Pat came in presently and they drank their coffee and filled in the rest of the off duty. ‘My weekend,’ said Pat happily, ‘I shall go home.’ She poured more coffee. ‘Is Dr Longman off for your weekend?’
Julia shook her head. ‘No, he’s going to Bristol—he’s applied for the registrar’s position there, and this Saturday seems to be the only day they can interview him.’

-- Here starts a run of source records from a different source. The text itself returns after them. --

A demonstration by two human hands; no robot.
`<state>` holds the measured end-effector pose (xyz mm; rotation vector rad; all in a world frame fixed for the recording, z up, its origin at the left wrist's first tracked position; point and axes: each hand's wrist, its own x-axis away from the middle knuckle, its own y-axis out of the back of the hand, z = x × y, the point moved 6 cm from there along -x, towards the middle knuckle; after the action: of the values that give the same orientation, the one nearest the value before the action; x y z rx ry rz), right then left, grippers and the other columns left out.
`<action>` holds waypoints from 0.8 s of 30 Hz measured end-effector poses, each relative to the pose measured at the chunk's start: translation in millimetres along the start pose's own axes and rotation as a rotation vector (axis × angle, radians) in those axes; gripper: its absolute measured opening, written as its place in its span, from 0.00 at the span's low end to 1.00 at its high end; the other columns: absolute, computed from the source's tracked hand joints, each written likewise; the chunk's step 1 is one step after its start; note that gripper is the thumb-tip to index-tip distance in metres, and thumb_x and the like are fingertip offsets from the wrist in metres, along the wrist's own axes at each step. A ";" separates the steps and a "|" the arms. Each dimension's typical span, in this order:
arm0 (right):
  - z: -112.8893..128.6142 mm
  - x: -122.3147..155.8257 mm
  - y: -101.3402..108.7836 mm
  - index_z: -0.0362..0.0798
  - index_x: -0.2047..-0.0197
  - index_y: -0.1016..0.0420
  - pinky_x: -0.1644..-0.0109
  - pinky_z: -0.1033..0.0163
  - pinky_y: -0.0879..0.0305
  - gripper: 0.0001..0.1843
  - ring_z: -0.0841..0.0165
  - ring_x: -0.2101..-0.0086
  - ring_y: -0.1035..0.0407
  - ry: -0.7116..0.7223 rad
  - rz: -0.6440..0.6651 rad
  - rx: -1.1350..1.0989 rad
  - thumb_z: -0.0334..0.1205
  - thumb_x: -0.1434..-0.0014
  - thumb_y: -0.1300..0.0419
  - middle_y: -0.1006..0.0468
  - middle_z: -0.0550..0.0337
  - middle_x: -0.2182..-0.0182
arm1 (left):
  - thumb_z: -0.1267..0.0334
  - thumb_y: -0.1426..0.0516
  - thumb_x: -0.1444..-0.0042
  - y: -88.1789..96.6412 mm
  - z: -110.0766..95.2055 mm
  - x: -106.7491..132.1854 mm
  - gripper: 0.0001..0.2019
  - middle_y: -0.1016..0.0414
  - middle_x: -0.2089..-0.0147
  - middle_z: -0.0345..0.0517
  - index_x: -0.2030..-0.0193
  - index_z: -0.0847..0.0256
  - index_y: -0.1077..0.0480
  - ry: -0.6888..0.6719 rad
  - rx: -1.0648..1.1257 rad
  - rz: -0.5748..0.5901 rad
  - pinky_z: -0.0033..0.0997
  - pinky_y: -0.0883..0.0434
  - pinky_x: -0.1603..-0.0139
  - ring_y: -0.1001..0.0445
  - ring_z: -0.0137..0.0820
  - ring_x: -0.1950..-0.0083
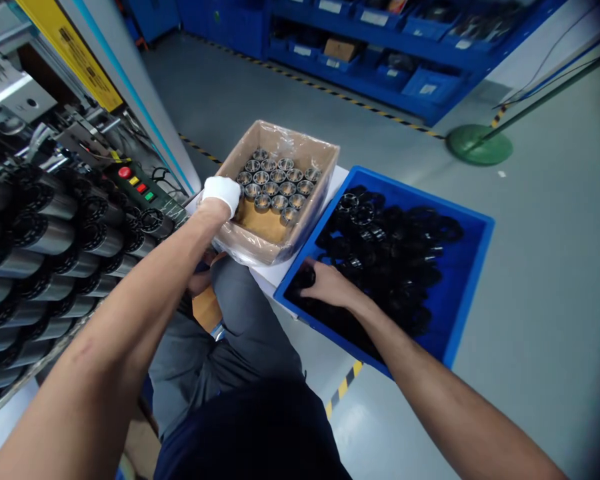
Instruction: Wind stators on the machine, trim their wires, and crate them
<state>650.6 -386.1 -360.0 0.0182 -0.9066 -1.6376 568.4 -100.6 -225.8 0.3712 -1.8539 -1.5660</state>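
Note:
My left hand, in a white glove, is inside the left wall of a cardboard box lined with clear plastic. Its fingers are closed on a metal ring, mostly hidden by the glove. Several similar short metal rings stand upright in rows on the box's brown bottom. My bare right hand reaches into a blue plastic bin. Thumb and fingers curl around a black ring at the bin's near left side; dark shadow hides part of it. Many loose black rings lie heaped there.
At left, stacked metal cylinders lie beside a machine with a button panel. Box and bin rest on a white surface. Blue shelving with bins stands behind, and a green round stand base is at the right.

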 end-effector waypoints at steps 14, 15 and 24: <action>68.5 87.2 33.6 0.61 0.42 0.23 0.60 0.53 0.14 0.29 0.64 0.66 0.19 0.090 -0.396 -0.481 0.61 0.39 0.19 0.14 0.59 0.48 | 0.42 0.40 0.31 -65.3 -17.1 227.6 0.25 0.11 0.47 0.58 0.40 0.59 0.20 0.031 2.150 0.227 0.35 0.22 0.75 0.14 0.42 0.64; 89.0 97.1 27.1 0.61 0.43 0.21 0.60 0.54 0.15 0.25 0.62 0.63 0.18 0.175 -0.384 -0.445 0.56 0.38 0.19 0.15 0.58 0.45 | 0.34 0.39 0.31 -78.2 -17.5 240.2 0.29 0.10 0.49 0.57 0.42 0.59 0.19 0.070 2.198 0.172 0.31 0.26 0.78 0.16 0.38 0.69; 229.5 127.6 -47.3 0.68 0.33 0.19 0.36 0.41 0.14 0.27 0.49 0.42 0.18 0.649 -0.196 -0.220 0.37 0.32 0.27 0.16 0.57 0.42 | 0.32 0.42 0.28 -133.5 4.0 317.7 0.31 0.12 0.46 0.50 0.34 0.52 0.21 0.378 2.231 -0.128 0.52 0.14 0.36 0.13 0.50 0.38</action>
<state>464.8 -369.9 -169.1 0.4723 -0.2317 -1.7443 306.0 -322.1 -255.1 1.4476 -2.3124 1.1402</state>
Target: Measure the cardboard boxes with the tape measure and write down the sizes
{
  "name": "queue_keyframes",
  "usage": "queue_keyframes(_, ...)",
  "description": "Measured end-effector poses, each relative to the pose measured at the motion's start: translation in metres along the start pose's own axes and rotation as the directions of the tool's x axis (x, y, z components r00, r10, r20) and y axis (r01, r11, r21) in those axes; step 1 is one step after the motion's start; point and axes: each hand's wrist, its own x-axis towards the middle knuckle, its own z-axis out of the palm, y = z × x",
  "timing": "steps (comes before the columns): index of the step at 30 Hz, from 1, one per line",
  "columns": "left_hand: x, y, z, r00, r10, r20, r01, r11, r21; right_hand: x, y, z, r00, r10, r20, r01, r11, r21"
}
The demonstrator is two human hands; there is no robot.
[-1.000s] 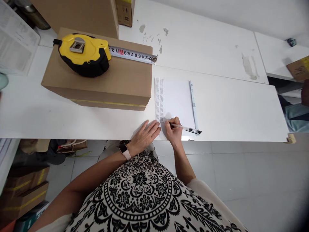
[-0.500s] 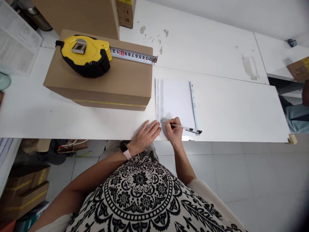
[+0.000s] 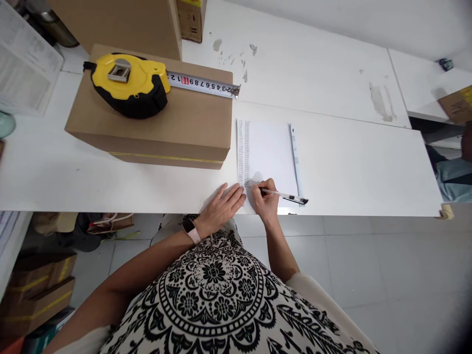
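Observation:
A white sheet of paper lies near the front edge of the table, with two columns of small handwriting down its left side. My right hand is closed around a black-and-clear pen, its tip at the lower end of the second column. Flat on the table, my left hand has its fingers stretched out, and the fingertips touch the paper's lower left edge. A light blue strip runs along the paper's right side; what it is I cannot tell.
Left of the paper stands a cardboard box bearing a yellow-and-black tape measure, its blade drawn out past the box edge. Behind is a taller box. A person's sleeve shows at far right.
Both hands, the pen and the paper stay almost in place. The view has shifted very slightly.

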Motion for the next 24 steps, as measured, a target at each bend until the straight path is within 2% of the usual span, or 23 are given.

‘Would you like my weekend?’ asked Pat instantly, ‘then you could go with him.’
‘That’s sweet of you Pat, but he’ll be better on his own, besides what would I do there? I’d be by myself most of the time. He’ll go on to his home and spend Sunday there, and I’ll go home on my weekend; we can sort things out after that.’
The niggling thought that Nigel could have invited her to go to his parents’ home and joined her there popped into her head to be instantly ignored as petty childishness. ‘Now, how can we fit Nurse Wells in for that extra half day we owe her?’